Demasiados personajes, entre los personajes reales ficcionalizados y los personajes de ficción que a menudo no se entiende bien de qué lado están o a cuántas bandas juegan, a quién extorsionan, qué arborescencia mafiosa los cubre de arañazos.
Demasiadas agencias federales, departamentos policiales, estructuras de corrupción. Demasiados hilos de los que tirar. Y todo muy entretejido a lo largo de demasiadas páginas.
La traducción de sus libros al madrileño tampoco es que ayude mucho.
¿Cómo no perder la concentración lectora al encontrar un “jodidos pringados” donde el texto original dice —yo tengo la manía masoquista de cotejar— “you fucking losers”?
Pero si me voy enteramente al original, he descubierto que me pierdo aún más. Mi inglés es vegano.
¿Por qué, entonces, sigo consumiendo esta morbosa literEllroy que tan lejana me resulta a veces?
Porque por encima del inevitable lost in translation, pervive y aún se puede captar cierta música del espasmo, como un jazz del jadeo: la lengua del perro.
En ese sentido, Los seductores no defrauda. Seduce el modo borrador de la prosa, la cadencia lograda a partir de un trabajo a presión con los paratextos del género: profiling forense, fichas psiquiátricas, cuadernos de campo urbano, notas de seguimiento, briefings de inteligencia, reportes con líneas tachadas en negro por quién sabe quién.
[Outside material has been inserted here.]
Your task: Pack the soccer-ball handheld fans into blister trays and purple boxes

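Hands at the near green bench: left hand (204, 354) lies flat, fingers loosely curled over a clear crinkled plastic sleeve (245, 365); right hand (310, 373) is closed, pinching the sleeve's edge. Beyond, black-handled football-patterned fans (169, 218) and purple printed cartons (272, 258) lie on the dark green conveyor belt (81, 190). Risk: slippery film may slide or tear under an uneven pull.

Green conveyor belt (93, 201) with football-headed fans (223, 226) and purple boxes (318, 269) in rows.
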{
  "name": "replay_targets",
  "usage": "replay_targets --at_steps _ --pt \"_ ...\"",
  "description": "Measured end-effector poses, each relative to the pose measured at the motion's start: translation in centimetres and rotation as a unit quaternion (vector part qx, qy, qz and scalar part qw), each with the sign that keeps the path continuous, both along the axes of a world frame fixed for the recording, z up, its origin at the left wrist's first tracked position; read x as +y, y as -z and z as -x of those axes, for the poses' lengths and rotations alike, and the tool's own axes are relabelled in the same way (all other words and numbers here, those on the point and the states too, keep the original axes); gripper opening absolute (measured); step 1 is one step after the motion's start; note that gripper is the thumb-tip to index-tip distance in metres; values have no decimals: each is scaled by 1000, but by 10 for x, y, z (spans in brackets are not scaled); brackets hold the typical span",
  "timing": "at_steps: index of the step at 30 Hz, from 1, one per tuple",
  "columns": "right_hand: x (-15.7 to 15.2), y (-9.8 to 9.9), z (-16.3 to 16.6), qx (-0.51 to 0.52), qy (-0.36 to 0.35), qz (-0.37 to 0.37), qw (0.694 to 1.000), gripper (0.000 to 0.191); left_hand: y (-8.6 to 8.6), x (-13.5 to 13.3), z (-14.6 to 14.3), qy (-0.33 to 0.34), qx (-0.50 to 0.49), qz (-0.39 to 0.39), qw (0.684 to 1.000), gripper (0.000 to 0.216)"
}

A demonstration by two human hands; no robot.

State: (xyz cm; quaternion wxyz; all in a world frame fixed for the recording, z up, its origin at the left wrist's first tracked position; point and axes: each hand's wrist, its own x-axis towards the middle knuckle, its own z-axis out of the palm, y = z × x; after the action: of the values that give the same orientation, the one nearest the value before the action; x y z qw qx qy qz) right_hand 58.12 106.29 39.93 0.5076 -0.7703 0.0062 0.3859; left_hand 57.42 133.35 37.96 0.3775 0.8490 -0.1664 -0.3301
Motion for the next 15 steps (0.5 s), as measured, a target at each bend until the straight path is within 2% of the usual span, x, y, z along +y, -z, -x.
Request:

Y ese color negro contrastando en modo vintage con el archivo txt del cotilleo más amarillista, barroquizado con aliteraciones, a ratos underground y fanzinero, pero siempre políticamente incorrecto.
Siempre fetichista.
Siempre lado B.
Digamos que, si bien un título como Los seductores desperdicia el matiz de brujería presente en el título original de Ellroy —The Enchanters—, esa brujería se recupera muy pronto. Desde las primeras páginas.
Y el encantamiento, como ya se sabe, tiene mucho de contrahipnosis masiva.
Hold that thought.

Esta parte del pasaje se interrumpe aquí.